[widget] Aesthetic Biases of VQGAN and CLIP Checkpoints

The widget below illustrates how images generated in “VQGAN” mode are affected by the choice of VQGAN model and CLIP perceptor.

Press the “▷” icon to begin the animation.

The first run with any particular set of settings will probably show an empty image because the widget is janky and downloads only what it needs on the fly. What can I say: I’m an ML engineer, not a webdeveloper.

What is “VQGAN” mode?

VQGAN is a method for representing images implicitly, using a latent representation. The dataset the VQGAN model was trained on creates constraints on the kinds of images the model can generate, so different pre-trained VQGANs consequently can have their own respective characteristic looks, in addition to generating images that may have a kind of general “VQGAN” look to them.

The models used to score image-text similarity (usually a CLIP model) are also affected by the dataset they were trained on. Additionally, there are a couple of different structural configurations of CLIP models (resnet architectures vs transformers, fewer vs more parameters, etc.), and these configurational choices can affect the kinds of images that model will guide the VQGAN towards.

Finally, all of these components can interact. And really, the only way to understand the “look” of these models is to play with them and see for yourself. That’s what this page is for :)

Description of Settings in Widget

  • vqgan_model: The “name” pytti uses for a particular pre-trained VQGAN. The name is derived from the dataset used to train the model.

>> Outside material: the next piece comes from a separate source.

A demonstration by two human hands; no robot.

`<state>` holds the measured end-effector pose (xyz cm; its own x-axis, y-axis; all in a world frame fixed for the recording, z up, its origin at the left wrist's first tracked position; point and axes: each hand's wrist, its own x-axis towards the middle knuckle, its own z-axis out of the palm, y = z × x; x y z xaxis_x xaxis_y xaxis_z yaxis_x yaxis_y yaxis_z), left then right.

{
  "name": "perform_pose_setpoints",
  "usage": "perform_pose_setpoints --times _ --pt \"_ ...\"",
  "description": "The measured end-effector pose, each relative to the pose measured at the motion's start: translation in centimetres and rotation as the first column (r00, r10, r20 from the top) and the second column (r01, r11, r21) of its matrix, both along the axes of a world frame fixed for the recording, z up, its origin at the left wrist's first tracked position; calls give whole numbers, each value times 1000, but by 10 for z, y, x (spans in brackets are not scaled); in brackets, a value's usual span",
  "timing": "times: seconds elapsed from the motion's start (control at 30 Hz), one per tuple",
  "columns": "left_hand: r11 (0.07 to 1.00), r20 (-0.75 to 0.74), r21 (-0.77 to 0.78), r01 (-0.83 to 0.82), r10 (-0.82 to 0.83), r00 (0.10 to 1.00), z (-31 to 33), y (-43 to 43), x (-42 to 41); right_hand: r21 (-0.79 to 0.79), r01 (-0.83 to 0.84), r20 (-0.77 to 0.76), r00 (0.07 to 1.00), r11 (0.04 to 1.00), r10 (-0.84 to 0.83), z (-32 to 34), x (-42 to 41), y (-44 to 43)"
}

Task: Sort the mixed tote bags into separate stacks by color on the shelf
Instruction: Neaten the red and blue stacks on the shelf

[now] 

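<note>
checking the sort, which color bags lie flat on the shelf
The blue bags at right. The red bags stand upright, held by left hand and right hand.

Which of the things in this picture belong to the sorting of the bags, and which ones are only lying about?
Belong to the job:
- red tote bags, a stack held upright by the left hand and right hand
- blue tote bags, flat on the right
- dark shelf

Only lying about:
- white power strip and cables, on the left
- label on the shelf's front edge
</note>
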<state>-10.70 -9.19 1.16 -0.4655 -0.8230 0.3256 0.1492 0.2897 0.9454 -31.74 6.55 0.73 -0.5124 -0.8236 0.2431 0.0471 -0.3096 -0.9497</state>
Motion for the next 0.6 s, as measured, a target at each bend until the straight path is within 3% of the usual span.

  • **mmc_model**: The identifer of the (CLIP) perceptor used by the mmc library, which pytti uses to load these models.

Widget

#import re
from pathlib import Path

import numpy as np
import pandas as pd
import panel as pn

pn.extension()

outputs_root = Path('images_out')
folder_prefix = 'exp_vqgan_base_perceptors' #'permutations_limited_palette_2D'
folders = list(outputs_root.glob(f'{folder_prefix}_*'))

def format_val(v):
    try:
        v = float(v)
        if int(v) == v:
            v = int(v)
    except:
        pass
    return v

# to do-fix this regex
def parse_folder_name(folder):
    #metadata_string = folder.name[1+len(folder_prefix):]
    #pattern = r"_?([a-zA-Z_]+)-([0-9.]+)"
    #matches = re.findall(pattern, metadata_string)
    #d_ = {k:format_val(v) for k,v in matches}
    _, metadata_string = folder.name.split('__')
    d_ = {k:1 for k in metadata_string.split('_')}
    d_['fpath'] = folder
    d_['n_images'] = len(list(folder.glob('*.png')))
    return d_

#let's just make each model a column
df_meta = pd.DataFrame([parse_folder_name(f) for f in folders]).fillna(0)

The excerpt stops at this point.